Let the function f be defined with domain N* and co-domain reals by f(z) := z^(1/(z - 1)). First, note that f(2) = 2, which is another solution to the equation. Shortly, we'll prove that there are no more solutions.

Second, suppose f(z) = 1. Then we take the natural logarithm to get:
0 = log(z)/(z - 1) (remembering that z - 1 > 0). But now we must have log(z) = 0, implying z = 1, which is definitely not true. Therefore f never attains 1 on our domain.

Third, we prove that f is strictly decreasing on our domain. All we really need to show is that f(a) > f(a + 1) for all integers a >= 2.

f(a) = a^(1/(a - 1))
f(a + 1) = (a + 1)^(1/a)

Note that (f(a)/(f(a + 1))^((a)(a - 1)) > 1 iff f(a)/f(a + 1) > 1 iff f(a) > f(a + 1).

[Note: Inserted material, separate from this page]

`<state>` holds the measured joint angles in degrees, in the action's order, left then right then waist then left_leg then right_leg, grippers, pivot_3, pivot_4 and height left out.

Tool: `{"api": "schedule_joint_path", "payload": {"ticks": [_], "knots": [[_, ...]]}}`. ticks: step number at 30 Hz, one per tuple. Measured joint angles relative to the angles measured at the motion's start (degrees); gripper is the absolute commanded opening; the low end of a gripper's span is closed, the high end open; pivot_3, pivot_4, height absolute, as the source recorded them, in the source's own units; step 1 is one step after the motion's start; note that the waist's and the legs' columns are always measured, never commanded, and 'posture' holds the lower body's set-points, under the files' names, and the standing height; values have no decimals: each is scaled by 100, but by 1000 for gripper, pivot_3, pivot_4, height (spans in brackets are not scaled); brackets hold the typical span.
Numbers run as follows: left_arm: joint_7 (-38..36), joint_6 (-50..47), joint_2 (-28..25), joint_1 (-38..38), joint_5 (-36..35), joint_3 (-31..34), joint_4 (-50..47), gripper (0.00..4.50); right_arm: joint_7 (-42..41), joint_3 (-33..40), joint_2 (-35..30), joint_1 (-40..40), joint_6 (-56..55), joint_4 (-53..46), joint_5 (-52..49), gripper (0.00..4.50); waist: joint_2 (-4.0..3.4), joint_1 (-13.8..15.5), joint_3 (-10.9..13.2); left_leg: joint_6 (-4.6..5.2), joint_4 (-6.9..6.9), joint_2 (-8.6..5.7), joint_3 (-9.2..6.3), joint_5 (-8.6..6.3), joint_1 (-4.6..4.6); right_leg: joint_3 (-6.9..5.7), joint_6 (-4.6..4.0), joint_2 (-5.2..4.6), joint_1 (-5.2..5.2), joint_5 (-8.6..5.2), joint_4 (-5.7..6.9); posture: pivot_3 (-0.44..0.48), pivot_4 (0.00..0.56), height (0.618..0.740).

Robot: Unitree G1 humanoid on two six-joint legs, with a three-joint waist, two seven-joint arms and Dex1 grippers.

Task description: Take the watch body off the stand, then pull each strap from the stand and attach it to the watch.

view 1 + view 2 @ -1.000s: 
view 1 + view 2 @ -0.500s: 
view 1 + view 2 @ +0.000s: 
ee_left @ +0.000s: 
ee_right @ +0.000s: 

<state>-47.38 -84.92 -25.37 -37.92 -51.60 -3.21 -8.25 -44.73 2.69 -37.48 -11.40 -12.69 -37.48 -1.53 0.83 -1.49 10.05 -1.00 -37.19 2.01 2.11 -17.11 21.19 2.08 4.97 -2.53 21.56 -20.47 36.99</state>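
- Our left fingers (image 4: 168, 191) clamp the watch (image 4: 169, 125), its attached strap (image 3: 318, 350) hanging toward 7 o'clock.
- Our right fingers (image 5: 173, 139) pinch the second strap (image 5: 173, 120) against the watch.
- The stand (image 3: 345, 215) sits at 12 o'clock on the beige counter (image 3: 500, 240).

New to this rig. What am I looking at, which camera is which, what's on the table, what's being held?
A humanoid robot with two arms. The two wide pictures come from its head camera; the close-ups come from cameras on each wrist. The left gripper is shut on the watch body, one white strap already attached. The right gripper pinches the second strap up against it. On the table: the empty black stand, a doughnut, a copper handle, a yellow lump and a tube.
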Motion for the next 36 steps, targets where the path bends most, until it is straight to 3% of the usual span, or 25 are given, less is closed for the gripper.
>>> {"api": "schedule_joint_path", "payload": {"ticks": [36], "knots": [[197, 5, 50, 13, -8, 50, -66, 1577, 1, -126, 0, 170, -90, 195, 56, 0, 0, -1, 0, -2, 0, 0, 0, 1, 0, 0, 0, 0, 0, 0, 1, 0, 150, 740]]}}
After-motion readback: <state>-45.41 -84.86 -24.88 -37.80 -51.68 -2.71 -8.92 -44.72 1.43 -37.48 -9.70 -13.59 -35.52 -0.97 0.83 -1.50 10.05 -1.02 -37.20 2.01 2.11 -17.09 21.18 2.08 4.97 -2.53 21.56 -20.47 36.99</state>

(f(a)/f(a + 1))^((a)(a - 1)) = a^a/(a + 1)^(a - 1)
= (a + 1)a^a/(a + 1)^a.

Let's look at (a + 1)^a. By the binomial theorem we expand this to
a^a + (a)*a^(a - 1) + (1/2)(a)(a - 1)*a^(a - 2) + ... + (1/a!)(a!)*a^(a - a)

< a^a + (a)*a^(a - 1) + (1/2)(a)(a)*a^(a - 2) + ... + (1/a!)(a)^a (here, all we did was note that if for each term of the sum, we replace all the factors of form (a - i) that we get by applying the binomial theorem with (a), the result will be greater than the original.)

= a^a + a^a + 1/2*a^a + ... + 1/a!*a^a (combined powers of a in each term)

= a^a(1 + 1 + 1/2 + ... + 1/a!)
< a^a*e (remembering the definition of e as 1 + 1 + 1/2! + 1/3! + 1/4! + ...)

Therefore, (a + 1)a^a/(a + 1)^a > (a + 1)a^a/(a^a*e) = (a + 1)/e. Noting that 2 < e < 3, for any a >= 2, (a + 1)/e > 1. Therefore, (a + 1)a^a/(a + 1)^a > 1, therefore, f(a)/f(a + 1) > 1, therefore, f(a) > f(a + 1) for any a >= 2.

Now we combine our three results: f(2) = 2; f is never equal to 1; and f is strictly decreasing. For any other solution to the original equation, we would have to find some z > 2 for which f(z) is a positive integer, but this integer would have to be less than 2 by the first and third results, and it can't be 1 by the second result, so we've run out of positive integers. There are no more solutions.

Therefore, all the solutions in N*×N*×N* to the original equation are:
x = 1; (y and z unrestricted)
z = 1; (x and y unrestricted)b
y = 2, z = 2. (x unrestricted).

CrystyB, I'm sure your method was more elegant than mine, but I had fun anyway.

[CrystyB]

i knew there was a reason i wouldn't like being a teacher! (besides my psychological abilities)

if you say the f has "domain N*", why "z = 1, which is definitely not true"? The rest is worthy of immortalisation.

[This message has been edited by CrystyB (edited 06-25-2003 01:01 AM).]

[Bicho the Inhaler]

CrystyB - You're right, that's not correct. The domain is supposed to be positive integers >= 2 (I said "Now suppose z > 1" and then miswrote the domain). In fact, there's no way z = 1 could be in the domain because we divide by z - 1 in the exponent. That's actually what I was thinking when I wrote "definitely not true": I just saw the 1/(z - 1) in the expression and thought "contradiction."

[Bicho the Inhaler]

Heh. I don't know how many more times I'll get to use the fact that e < 3 in a proof.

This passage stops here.